SCU anchors $483m economy wave
LISMORE’S university campus is definitely the hub of Southern Cross University and there are certainly no plans to move the university’s operations anywhere else, according to vice chancellor Professor Peter Lee.
“We are based in Lismore and remain the heart of a multi-campus university,” he told The Northern Star at a media conference to announce a report on the economic value of the university to the community.
The report found that in 2010, the value of Southern Cross University to the Northern Rivers region will be $291 million, to the Coff’s Coast $67 million and to the Tweed and Gold Coast region it will be worth $125 million.
“For every dollar Southern Cross University spends, $2.50 is generated into the local economy,” Professor Lee said.
Executive dean of the Faculty of Law and Business, Professor Michael Evans, presented the report with the vice-chancellor at Lismore campus.
“The uni is a very stable part of the economy, it has helped the region survive,” he said.
It is the first time a report of this kind has been undertaken and it is good news for businesses in the community.
While 1473 staff are expected to work at the Lismore campus next year, the employment attributed to the region from the university adds up to 1873 jobs.
These figures include supporting jobs at cafes, supermarkets and construction workers at the $4 million pool complex, expected to be completed early next year.
A Health and Wellbeing Clinic will be housed in the new $4-million Health and Wellness Building at the Lismore campus as well.
The annual turnover of Southern Cross University is $180 million. The economic strength of these numbers gives Lismore campus a firm footing as the heart of Southern Cross University.
Numbers for the region on levels of education are not so favourable. Nationally 32 per cent of 24 to 35-year-olds have qualifications above Year 12.

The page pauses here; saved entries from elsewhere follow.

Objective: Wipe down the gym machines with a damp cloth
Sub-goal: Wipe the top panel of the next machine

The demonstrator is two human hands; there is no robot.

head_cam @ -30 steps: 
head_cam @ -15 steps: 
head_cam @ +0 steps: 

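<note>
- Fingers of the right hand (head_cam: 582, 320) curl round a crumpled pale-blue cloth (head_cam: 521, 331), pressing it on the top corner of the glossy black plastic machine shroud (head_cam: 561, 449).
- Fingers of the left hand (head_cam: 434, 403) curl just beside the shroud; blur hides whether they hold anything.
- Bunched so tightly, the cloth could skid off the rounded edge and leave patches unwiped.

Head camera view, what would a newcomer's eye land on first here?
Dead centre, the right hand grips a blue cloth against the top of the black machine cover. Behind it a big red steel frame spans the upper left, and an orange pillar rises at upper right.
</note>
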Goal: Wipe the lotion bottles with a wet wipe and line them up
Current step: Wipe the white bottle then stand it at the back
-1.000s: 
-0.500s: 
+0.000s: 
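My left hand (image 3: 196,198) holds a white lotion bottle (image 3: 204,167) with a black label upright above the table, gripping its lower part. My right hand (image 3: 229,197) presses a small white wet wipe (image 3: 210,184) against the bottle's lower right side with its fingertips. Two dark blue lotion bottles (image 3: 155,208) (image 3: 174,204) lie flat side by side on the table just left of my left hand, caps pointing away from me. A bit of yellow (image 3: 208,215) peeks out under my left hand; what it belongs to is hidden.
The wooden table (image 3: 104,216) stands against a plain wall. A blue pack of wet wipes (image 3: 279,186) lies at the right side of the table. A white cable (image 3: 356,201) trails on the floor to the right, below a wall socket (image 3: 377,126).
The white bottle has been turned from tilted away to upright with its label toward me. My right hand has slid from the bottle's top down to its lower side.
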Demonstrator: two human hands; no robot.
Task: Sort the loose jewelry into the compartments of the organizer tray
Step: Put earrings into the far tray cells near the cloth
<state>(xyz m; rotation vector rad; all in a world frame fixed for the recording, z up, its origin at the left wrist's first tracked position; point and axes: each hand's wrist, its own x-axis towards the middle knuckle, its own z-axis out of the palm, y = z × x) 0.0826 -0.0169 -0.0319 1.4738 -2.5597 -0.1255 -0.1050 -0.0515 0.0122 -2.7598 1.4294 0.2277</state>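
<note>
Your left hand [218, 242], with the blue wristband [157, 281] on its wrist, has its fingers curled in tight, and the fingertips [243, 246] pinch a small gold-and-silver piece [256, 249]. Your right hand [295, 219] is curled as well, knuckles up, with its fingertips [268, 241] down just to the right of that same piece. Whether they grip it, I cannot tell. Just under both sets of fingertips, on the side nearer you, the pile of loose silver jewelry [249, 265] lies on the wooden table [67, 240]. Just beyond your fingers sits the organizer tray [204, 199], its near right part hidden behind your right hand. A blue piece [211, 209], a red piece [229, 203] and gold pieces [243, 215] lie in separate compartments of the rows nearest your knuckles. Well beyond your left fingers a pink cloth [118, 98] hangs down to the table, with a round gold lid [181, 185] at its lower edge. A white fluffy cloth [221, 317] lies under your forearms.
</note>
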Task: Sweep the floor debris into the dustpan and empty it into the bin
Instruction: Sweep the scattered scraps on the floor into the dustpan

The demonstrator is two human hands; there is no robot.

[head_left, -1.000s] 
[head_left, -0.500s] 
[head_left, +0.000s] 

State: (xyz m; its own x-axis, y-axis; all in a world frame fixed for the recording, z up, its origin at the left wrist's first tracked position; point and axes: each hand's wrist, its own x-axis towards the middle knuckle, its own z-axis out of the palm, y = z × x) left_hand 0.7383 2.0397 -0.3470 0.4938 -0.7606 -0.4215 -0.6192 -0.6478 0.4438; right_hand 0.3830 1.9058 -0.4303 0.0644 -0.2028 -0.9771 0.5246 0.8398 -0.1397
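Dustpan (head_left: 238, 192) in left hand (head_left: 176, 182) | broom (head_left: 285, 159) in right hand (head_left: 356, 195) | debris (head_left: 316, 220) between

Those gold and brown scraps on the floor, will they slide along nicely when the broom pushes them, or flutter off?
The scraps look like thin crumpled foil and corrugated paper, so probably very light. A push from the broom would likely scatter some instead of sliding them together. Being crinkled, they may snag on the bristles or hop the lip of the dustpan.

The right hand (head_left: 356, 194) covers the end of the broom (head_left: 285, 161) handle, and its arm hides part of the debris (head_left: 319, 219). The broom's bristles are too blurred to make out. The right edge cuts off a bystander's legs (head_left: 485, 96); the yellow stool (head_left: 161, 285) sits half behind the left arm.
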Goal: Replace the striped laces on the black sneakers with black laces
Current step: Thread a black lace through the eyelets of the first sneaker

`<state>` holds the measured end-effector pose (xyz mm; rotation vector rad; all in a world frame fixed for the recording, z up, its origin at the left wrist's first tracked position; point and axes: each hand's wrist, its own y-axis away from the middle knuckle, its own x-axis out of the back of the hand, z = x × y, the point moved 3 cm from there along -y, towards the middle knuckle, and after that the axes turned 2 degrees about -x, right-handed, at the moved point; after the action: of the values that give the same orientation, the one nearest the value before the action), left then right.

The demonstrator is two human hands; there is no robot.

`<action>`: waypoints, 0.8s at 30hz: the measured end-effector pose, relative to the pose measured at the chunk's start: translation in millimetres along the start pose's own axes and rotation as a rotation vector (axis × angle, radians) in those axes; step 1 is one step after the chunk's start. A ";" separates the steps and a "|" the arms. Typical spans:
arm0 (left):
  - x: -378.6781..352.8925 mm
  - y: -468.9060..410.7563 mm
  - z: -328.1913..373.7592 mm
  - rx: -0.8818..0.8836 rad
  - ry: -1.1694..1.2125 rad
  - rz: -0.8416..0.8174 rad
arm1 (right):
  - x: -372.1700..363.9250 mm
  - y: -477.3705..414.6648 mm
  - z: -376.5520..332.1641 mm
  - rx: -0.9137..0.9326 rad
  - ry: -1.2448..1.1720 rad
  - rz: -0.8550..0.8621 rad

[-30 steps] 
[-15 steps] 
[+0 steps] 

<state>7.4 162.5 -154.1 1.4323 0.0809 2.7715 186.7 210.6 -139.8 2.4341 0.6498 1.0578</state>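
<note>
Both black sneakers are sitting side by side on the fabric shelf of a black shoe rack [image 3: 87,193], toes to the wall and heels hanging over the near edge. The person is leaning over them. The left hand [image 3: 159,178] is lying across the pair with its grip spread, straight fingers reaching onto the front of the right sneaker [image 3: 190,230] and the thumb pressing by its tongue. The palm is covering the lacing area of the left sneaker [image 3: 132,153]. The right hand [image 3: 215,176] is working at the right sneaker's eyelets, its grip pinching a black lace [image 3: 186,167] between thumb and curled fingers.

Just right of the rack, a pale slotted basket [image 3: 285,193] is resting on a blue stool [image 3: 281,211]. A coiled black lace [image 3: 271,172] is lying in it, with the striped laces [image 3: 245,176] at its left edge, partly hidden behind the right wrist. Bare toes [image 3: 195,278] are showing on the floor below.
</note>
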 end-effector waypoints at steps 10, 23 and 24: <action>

Lismore falls well behind this with only 18pc of 24 to 35 year-olds having above Year 12 educational qualification
“The federal government has set a target of 40pc of all 25 to 34-year-olds to hold qualifications of at least bachelor level by 2020, and we are certainly aiming to contribute to meeting that target,” Professor Lee said.
“The social impact of uni shouldn’t be underestimated in transforming lives through education.”
The economic report was the outcome of a decade of hard work but a regional university must be engaged with its community, Professor Lee said.
The economic report was completed by the Southern Cross University’s Regional Futures Institute.